Problem — Copy the listing exactly, please, and keep every picture out of it.

#####

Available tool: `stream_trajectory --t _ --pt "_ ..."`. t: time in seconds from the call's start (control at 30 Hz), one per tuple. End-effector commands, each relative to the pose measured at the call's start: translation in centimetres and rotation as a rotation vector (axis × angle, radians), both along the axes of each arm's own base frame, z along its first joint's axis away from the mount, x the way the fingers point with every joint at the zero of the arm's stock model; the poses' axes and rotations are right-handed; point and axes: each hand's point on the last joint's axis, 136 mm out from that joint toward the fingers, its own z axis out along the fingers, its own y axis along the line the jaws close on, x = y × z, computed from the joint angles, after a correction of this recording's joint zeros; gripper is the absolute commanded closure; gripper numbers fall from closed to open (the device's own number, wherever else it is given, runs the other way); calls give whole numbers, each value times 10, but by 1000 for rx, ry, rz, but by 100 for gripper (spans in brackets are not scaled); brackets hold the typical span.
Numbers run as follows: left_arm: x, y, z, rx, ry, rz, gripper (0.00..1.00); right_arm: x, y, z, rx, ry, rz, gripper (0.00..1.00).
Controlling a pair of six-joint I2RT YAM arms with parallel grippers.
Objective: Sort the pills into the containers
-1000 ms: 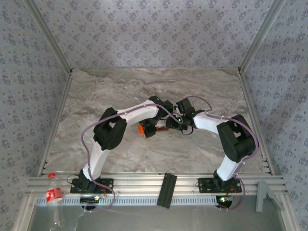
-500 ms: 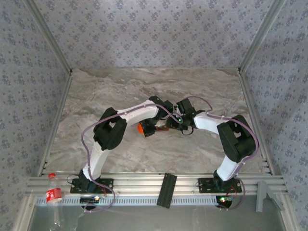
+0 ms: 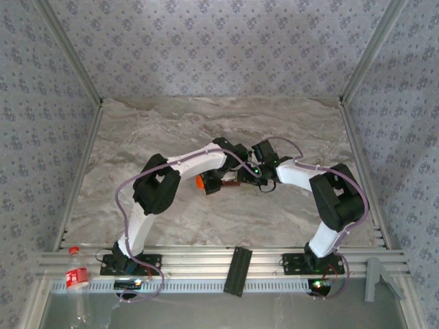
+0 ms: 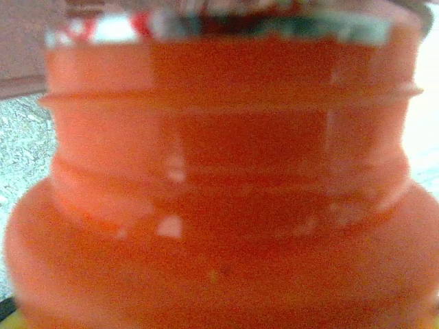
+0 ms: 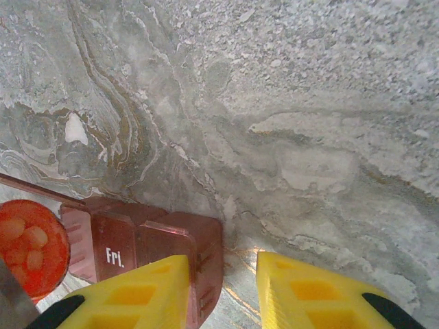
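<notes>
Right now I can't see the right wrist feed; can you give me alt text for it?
The right gripper, yellow fingers nearly shut, sits beside a reddish-brown pill organizer with a compartment marked "Fri." on the marble table. At lower left, the open mouth of the orange bottle shows pale pills inside.

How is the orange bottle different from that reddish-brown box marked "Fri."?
The orange bottle is round, bright orange and open at its mouth, with pale pills visible inside; the reddish-brown box is rectangular, darker, and split into joined compartments, one marked "Fri.". No pills are visible in the box. Both are see-through plastic and sit side by side on the marble table.
</notes>
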Motion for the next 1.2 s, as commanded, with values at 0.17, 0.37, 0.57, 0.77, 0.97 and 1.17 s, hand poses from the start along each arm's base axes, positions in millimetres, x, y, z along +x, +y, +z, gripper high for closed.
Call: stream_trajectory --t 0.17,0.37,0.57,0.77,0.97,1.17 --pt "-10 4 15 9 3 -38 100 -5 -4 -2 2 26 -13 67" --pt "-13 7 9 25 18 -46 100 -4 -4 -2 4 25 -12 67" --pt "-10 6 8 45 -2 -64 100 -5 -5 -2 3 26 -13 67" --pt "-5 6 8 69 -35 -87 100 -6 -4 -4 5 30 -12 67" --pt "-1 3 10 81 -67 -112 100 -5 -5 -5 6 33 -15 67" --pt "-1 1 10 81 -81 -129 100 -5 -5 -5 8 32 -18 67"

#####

Your response —
Available tool: `stream_trajectory --t _ --pt "_ ..."`. t: time in seconds from the call's start (control at 30 Hz), one per tuple. End-effector commands, each relative to the pose measured at the call's start: translation in centimetres and rotation as a rotation vector (axis × angle, radians), both along the axes of each arm's own base frame, z along its first joint's axis away from the mount, x the way the fingers point with every joint at the zero of the arm's stock model; the poses' axes and rotations are right-handed; point and axes: each hand's point on the last joint's axis, 136 mm out from that joint toward the fingers, its own z axis out along the fingers, its own y axis along the line the jaws close on, x = y × z, computed from the joint angles, after a correction of this recording's joint zeros; gripper is the absolute commanded closure; gripper numbers fall from closed to open (the device's own number, wherever else it is given, runs the other way); calls give whole numbers, each value times 10, but by 1000 for rx, ry, rz, but by 100 for gripper (spans in brackets are not scaled); brackets hold the typical span.
Numbers run as follows: left_arm: x, y, z, rx, ry, rz, gripper (0.00..1.00); right_arm: x, y, z, rx, ry, rz, gripper (0.00..1.00).
Controlling a pair of six-joint I2RT YAM arms with parallel grippers.
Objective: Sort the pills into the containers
-1000 ms: 
-500 ms: 
+0 ms: 
+0 ms: 
+0 ms: 
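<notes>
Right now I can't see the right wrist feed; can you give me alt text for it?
The right gripper, yellow fingers nearly shut, sits beside a reddish-brown pill organizer with a compartment marked "Fri." on the marble table. At lower left, the open mouth of the orange bottle shows pale pills inside.

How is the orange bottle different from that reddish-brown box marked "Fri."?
The orange bottle is round, bright orange and open at its mouth, with pale pills visible inside; the reddish-brown box is rectangular, darker, and split into joined compartments, one marked "Fri.". No pills are visible in the box. Both are see-through plastic and sit side by side on the marble table.
</notes>
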Motion for the next 1.2 s, as commanded, with values at 0.17, 0.37, 0.57, 0.77, 0.97 and 1.17 s, hand poses from the start along each arm's base axes, positions in millimetres, x, y, z along +x, +y, +z, gripper high for closed.
Call: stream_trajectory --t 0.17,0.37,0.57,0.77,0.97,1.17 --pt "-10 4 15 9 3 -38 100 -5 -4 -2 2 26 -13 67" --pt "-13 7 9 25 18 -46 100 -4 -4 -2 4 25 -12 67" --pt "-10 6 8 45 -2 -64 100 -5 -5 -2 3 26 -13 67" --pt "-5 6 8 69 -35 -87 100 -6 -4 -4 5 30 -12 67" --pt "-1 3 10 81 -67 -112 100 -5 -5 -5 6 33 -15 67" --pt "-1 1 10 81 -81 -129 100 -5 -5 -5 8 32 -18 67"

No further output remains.